1. Standing: The Court could, in theory, refuse to decide either case. Like so many controversial cases, both Perry and Windsor have questions of standing—whether there’s a real “case or controversy” that gives the Court jurisdiction. In Perry, the State of California declined to defend Prop 8, allowing the official proponents of the law to take the defense in the case. The question is whether the proponents of Prop 8, having lost, have the right to appeal the decision. After all, they didn’t lose; it was theoretically the State that lost. Similarly, in Windsor, the Obama administration declined to defend DOMA. The defense has been led instead by the Bipartisan Legal Advisory Group (really, the House Republicans). In both cases, if the Court finds no standing, the plaintiff wins—Prop 8 falls and Edith Windsor gets her tax refund—but the cases have no precedential value.
(In Windsor, things actually get weird if there’s no standing. Since there would be no valid appellate court ruling on DOMA, the law would stand, but Windsor as an individual would nonetheless get her tax refund. Individual plaintiffs would have to keep suing until somebody loses, at which point that losing plaintiff would have standing to appeal.)
2. Level of Scrutiny: Laws that discriminate against a particular group must meet one of the following three tests:
- Strict Scrutiny: The law must be narrowly tailored to serve a compelling government interest.
- Intermediate Scrutiny The law must significantly further an important government interest.
- Rational Basis Review: The law must be rationally related to a legitimate government interest.
Which test is used depends on the characteristic that is being subject to discrimination. “Suspect” characteristics—race, religion, and national origin—get strict scrutiny. Quasi-suspect characteristics—primarily gender—get intermediate scrutiny. Everything else gets rational basis review.
The Supreme Court has never said which category sexual orientation falls into. Based on the factors used by the Court in the past, sexual orientation must be at least quasi-suspect, and probably a suspect class. But the Court has always avoided making a definitive ruling on this question. If the Court finds that the laws fail all three tests, then they can keep avoiding the question. But if the laws are at least rational and legitimate, then they have to make a decision.
3. Equal Protection Analysis: Once the level of scrutiny is determined, the core question is how much “bite” the relevant test has. For example, Judge Walker, in Perry, found that Prop 8 was an irrational means to an illegitimate end, and would thus fail even under rational basis review. If the Court applies either intermediate or strict scrutiny, it will be almost impossible to uphold either law. If it applies rational basis review, the question is really whether Justice Kennedy (or perhaps Chief Justice Roberts) will nonetheless vote to strike them down as irrational.

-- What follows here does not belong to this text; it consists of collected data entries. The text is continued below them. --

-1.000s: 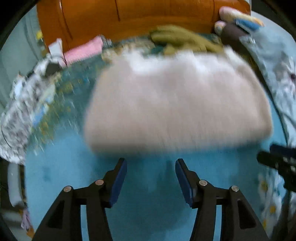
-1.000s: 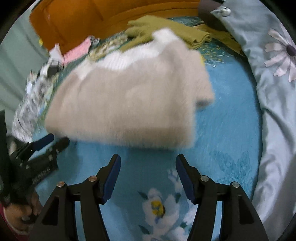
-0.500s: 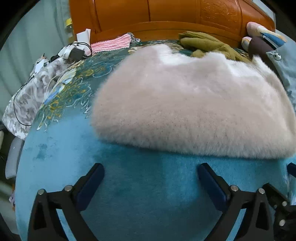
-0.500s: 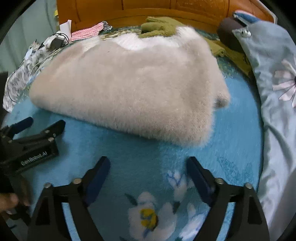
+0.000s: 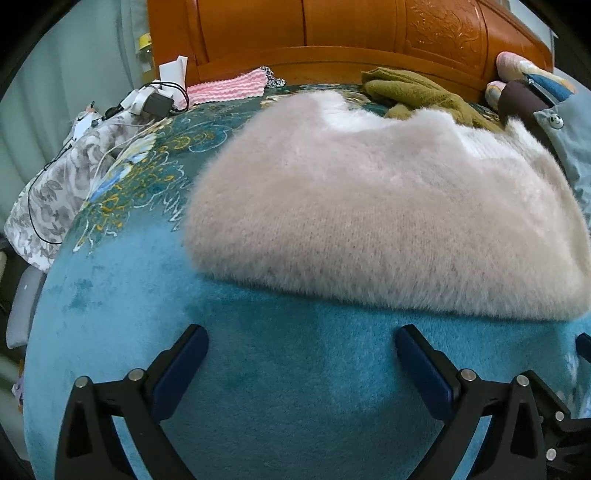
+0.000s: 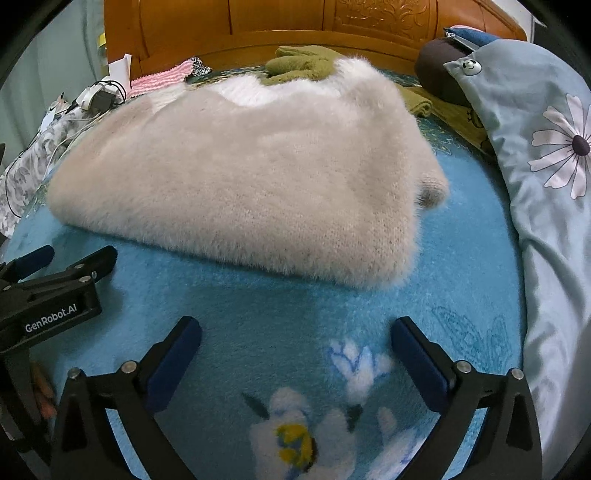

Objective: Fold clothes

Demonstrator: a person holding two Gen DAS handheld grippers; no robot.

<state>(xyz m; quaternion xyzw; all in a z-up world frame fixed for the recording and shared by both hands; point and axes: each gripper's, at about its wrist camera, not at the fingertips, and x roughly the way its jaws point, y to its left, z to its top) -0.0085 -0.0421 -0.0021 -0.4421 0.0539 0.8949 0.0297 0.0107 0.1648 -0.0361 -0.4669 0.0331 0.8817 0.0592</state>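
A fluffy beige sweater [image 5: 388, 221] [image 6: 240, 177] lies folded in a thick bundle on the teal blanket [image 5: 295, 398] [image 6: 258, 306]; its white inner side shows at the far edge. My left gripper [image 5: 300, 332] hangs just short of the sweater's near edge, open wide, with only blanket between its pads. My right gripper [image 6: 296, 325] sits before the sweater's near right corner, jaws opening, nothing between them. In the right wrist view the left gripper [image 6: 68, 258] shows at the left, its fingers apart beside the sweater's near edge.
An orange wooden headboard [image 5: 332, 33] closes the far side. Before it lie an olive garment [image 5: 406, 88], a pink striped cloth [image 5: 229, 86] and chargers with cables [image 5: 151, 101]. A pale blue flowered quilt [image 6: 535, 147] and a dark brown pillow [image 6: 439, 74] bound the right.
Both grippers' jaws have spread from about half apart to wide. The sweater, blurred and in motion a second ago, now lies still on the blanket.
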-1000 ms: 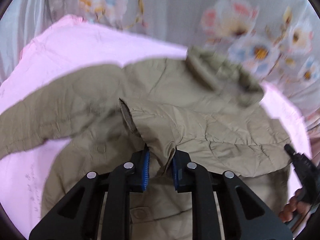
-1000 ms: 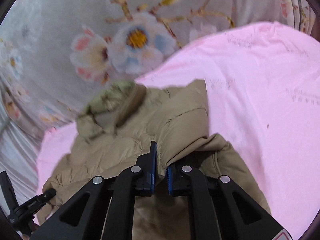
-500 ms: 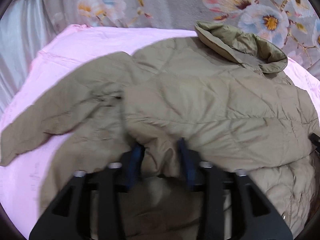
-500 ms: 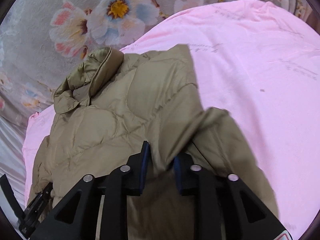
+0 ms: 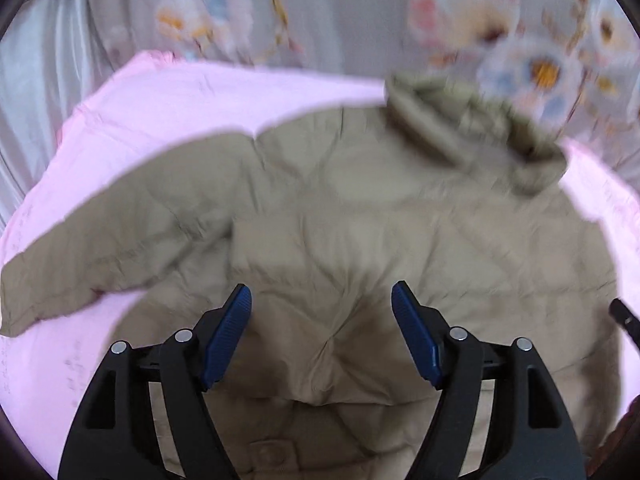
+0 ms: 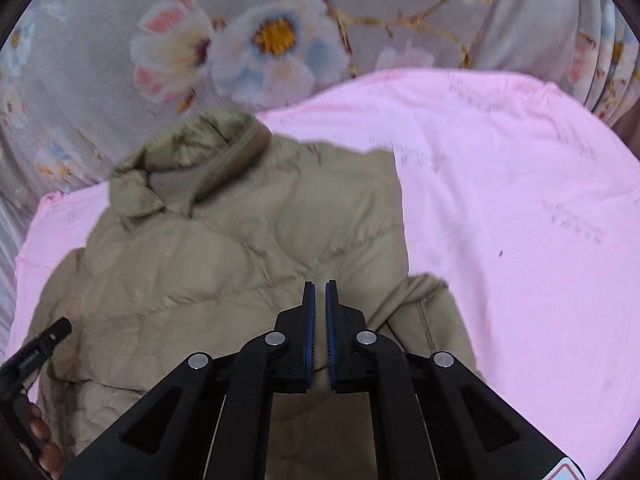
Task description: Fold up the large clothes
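The jacket (image 5: 360, 216) lies on the pink sheet (image 6: 500, 200), folded over itself, one sleeve (image 5: 100, 248) still out. Left gripper (image 5: 321, 300) gapes, empty; right gripper (image 6: 320, 294) looks pressed together, apparently empty. More folds remain.

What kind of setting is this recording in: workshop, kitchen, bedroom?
Most likely a bedroom. A khaki padded jacket lies on a pink sheet over what looks like a bed, with grey floral fabric behind it.

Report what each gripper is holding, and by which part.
Nothing is held. The left gripper is open above the jacket; the right gripper is shut with no fabric between its fingers.
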`<state>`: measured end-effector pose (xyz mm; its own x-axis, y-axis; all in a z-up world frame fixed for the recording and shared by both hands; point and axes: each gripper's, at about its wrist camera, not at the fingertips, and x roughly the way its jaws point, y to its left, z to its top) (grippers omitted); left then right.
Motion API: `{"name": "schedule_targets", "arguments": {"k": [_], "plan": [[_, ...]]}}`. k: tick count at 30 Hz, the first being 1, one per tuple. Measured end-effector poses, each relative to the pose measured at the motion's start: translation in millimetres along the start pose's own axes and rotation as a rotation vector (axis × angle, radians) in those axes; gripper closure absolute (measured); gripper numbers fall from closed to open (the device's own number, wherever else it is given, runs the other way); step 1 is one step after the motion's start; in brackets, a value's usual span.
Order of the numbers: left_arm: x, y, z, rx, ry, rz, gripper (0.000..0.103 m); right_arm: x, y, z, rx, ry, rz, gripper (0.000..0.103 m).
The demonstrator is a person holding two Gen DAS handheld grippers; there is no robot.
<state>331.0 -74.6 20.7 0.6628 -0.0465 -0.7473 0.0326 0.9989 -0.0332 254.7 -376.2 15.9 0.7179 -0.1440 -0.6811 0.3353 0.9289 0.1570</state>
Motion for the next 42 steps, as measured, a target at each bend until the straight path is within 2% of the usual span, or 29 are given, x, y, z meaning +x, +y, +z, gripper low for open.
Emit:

4. Romer v. Evans: The Ninth Circuit’s ruling in Perry managed to strike down Prop 8 while purporting not to affect laws in any other states. It did this by relying on the 1996 case Romer v. Evans, which struck down a Colorado ballot initiative that made it unconstitutional to enact legal protections for gay individuals. The Court ruled in Romer that the ballot initiative could not have had any basis other than irrational prejudice, and it therefore was unconstitutional. Similarly, the Ninth Circuit held in Perry that “Proposition 8’s only effect was to take away that important and legally significant designation, while leaving in place all of its incidents.” Taking away “marriage” while leaving in place all of the rights of civil unions could not have been motivated by nothing other than irrational prejudice.
However, the Ninth Circuit’s ruling proves too much. If there can be no rational reason to take away “marriage” from same-sex couples while leaving civil unions in place, how can there be any rational reason to give same-sex couples all of the rights of marriage except the name? Even if there were valid, legitimate reasons to restrict marriage rights to heterosexual couples, once you give those rights to same-sex couples, you have admitted that there’s no reason not to give them the title “marriage” as well. This leads us to…
4. The “Eight-State Solution”: The United States has actually argued for an interesting middle-ground resolution in Perry, which commentators are calling the “eight-state solution.” Even if sexual orientation is not a suspect class, and even if discriminating against same-sex couples can be rationally defended, then it is nonetheless irrational to give them all the rights of married couples and not the title “marriage.” It’s pretty much the definition of “separate but equal.” Accordingly, the eight states that have full civil union laws—California, Delaware, Hawaii, Illinois, Nevada, New Jersey, Oregon, and Rhode Island—could not ban same-sex marriage. None of the Justices appeared to bite down too hard on this argument at oral argument, but it remains the most plausible way to strike down Prop 8 while not affecting the laws of the 32 states than same-sex marriage.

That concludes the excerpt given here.